The F1 machines are very well built but being portable and heavy can suffer if dropped. I have had trouble with a number of F1s that have breaks in the double sided boards. A lack of tracking pulse to the right parts of the circuit produce the problem you are seeing. There might be another cause but I would use a CRO to see if the tracking signal is present and gets where it is supposed to go. First make sure it is not just a dirty ACE head meaning that the pulse is not being detected at all in the first place.

regards Noel

david grant
Friday 15th June 2018
2:22 pm U.K.

[email protected]

Hi frandid I was thinking of the left hand corner where the rear cover, which looks like that piece can be cut out, how did you do it ?. I mean where did you do the connections and how many?. I also use freeview and do that by using the signal through the tuner.The other reason is My TV has not got a ariel input it has a large silver box which all the connectors run through, and I have not tried yet but ,I think I can use my sky Q or my HD box to connect wirelessly, and use the wireless connection from my laptop to use the computer input, and have the screen as input from the laptop.I am also embarking on using a old 1975 TV,of which I have 2 very good examples both work and there was one model which had a lift up lid which revealed a ,Phillips VCR,N1501,Iintend to use either a sony C9 or a 950. I am also looking for good used tapes,I can travel within a reasonable distance to collect as I use a sack trolley which ,I travel on the train with,maybe if you documented when you fitted your scart you could if possible mail me some photos,I did hover over your name your mail details did not show many thanks David

Anthony
Thursday 14th June 2018
7:28 pm U.K.

[email protected]

Hi everyone,

I found a Sony SL-F1 (secam version, I live in France).

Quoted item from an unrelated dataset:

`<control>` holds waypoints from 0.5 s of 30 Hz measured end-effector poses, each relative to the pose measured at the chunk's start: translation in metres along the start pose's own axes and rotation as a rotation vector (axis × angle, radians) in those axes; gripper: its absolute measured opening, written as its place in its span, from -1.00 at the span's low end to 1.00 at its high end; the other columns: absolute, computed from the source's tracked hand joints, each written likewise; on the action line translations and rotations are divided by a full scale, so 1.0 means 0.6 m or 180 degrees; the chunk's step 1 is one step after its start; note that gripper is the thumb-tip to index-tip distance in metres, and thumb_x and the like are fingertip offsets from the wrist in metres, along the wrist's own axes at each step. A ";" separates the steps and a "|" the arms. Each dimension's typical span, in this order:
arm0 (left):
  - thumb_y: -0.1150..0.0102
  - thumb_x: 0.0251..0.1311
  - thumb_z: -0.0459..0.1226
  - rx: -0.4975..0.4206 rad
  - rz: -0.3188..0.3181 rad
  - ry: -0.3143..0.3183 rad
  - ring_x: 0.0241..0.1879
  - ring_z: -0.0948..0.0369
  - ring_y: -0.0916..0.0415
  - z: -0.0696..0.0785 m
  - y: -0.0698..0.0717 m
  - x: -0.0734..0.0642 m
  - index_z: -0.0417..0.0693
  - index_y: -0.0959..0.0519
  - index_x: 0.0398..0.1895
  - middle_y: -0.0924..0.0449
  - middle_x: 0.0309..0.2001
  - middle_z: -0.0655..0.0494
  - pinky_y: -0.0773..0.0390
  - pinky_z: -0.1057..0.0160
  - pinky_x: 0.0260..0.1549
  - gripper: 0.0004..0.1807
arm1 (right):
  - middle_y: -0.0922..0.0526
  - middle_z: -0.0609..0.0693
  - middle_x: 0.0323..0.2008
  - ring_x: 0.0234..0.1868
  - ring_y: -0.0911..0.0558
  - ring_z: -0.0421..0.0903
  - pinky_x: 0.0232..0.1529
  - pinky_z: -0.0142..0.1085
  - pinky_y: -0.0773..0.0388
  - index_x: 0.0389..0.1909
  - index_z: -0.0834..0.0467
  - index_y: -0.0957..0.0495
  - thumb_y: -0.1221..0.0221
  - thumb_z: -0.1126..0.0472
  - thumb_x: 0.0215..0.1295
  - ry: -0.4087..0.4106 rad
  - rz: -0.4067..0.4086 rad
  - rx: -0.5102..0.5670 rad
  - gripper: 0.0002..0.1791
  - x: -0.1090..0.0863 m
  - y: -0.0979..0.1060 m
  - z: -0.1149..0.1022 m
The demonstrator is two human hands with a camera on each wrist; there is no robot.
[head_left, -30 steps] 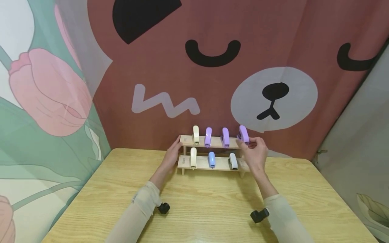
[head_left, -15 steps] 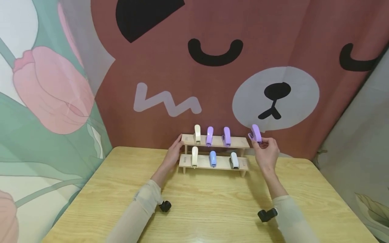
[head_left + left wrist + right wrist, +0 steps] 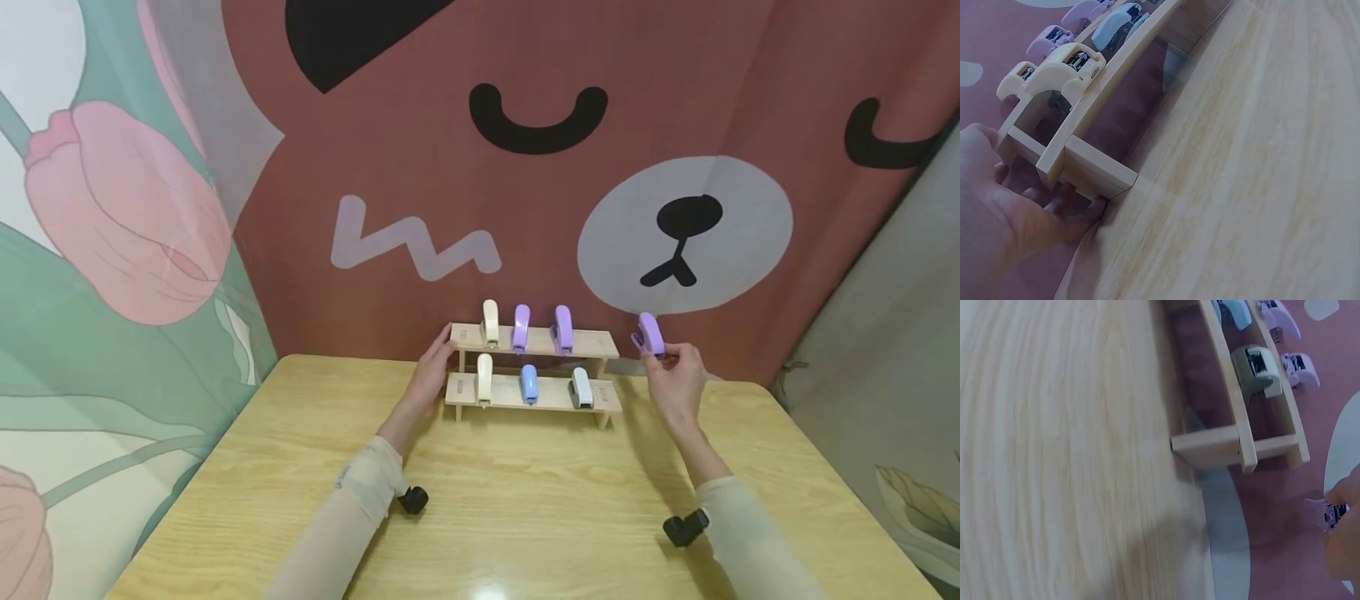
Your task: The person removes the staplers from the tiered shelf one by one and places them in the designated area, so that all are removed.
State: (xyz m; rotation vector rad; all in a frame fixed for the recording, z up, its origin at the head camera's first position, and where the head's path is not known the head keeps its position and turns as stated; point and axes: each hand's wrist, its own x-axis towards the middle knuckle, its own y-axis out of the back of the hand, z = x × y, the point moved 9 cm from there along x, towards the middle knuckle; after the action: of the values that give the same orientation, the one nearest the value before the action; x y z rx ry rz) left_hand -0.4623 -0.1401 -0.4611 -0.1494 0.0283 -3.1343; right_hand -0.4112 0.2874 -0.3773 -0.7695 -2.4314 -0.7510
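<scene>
- The right hand pinches a purple stapler between thumb and fingers, holding it in the air to the right of the wooden rack and apart from it. The right wrist view shows only part of this hand, at the edge; how the rear fingers lie cannot be told.
- The left hand grips the rack's left end, its fingers bent around the boards and its thumb close to a front leg near the table.
- The rack has two tiers and stands on the table near its back edge.
- On the upper shelf, from left to right, stand a cream stapler and two more purple ones; the shelf's right end is bare.
- On the lower shelf, in the same order, stand a second cream stapler, a blue stapler and a white-and-grey stapler.
- Both forearms wear pale sleeves, with a small black device at each wrist.
- Behind the table hangs a reddish-brown curtain printed with a bear's face; a pink tulip shows at the left.
</scene>
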 end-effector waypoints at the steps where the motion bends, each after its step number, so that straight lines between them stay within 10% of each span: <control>1: 0.02 0.48 0.15 0.0013 -0.0015 0.0000 0.53 0.01 0.04 0.000 0.000 0.001 0.64 -0.18 0.54 -0.01 0.58 0.26 0.00 -0.08 0.44 -0.41 | -0.51 0.27 -0.20 -0.23 -0.49 0.04 -0.25 -0.29 -0.40 -0.06 0.47 -0.54 -0.36 0.31 0.29 0.0014 0.0004 -0.0024 -0.66 0.001 0.003 0.003; 15: 0.08 0.52 0.15 0.0164 -0.0062 -0.0011 0.55 0.02 0.12 0.008 -0.001 -0.007 0.59 -0.12 0.58 0.04 0.60 0.26 0.06 -0.11 0.45 -0.39 | -0.55 0.23 -0.24 -0.34 -0.46 -0.10 -0.35 -0.40 -0.38 -0.08 0.45 -0.60 -0.37 0.25 0.29 -0.0340 0.0015 -0.0344 -0.66 0.022 0.054 0.077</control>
State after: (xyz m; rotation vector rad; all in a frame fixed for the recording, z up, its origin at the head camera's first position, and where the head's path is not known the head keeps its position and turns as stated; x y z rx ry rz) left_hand -0.4574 -0.1396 -0.4567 -0.1560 -0.0542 -3.1507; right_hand -0.4128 0.3432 -0.3923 -0.8773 -2.4989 -0.8660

Here's the video of the problem : https://we.tl/3lWJOK6mOE

Stops after 2 seconds (play or rewinds function).

I put oil/grease on the axe of the Reel Motor. I also removed the old glue.

The only thing I didn't touch is the Capstan Motor and the Video Head element.

I'm not a pro, I don't want to do mistakes.

Thank you

Noel Higgins
Thursday 14th June 2018
6:14 pm U.K.

Unnix,

I have actually repaired at least three F30 /F60s with the broken last gear tooth problem. Better than wrecking another F30 for the rare spare.

They break because spring tension is constantly on them when the tape is loaded, the thickness of the plastic under the tooth at that point is thinner and the plastic becomes brittle over time.

This is how you do it. It is like the principle of doing a bridge in dental work.

Clean the part up to remove all grease from the gear and broken tooth

Plastic weld the gear back in place with a soldering iron tip (carefully)

Get a pin, the type used to hold seams when doing dress work and measure its diameter

Use a drill to drill a hole through the centre of the last tooth and the next one back from it

Bend the pin in a "U" shape as close to square as you can get it using small pliers with the sides of the "U" matching the space between the holes.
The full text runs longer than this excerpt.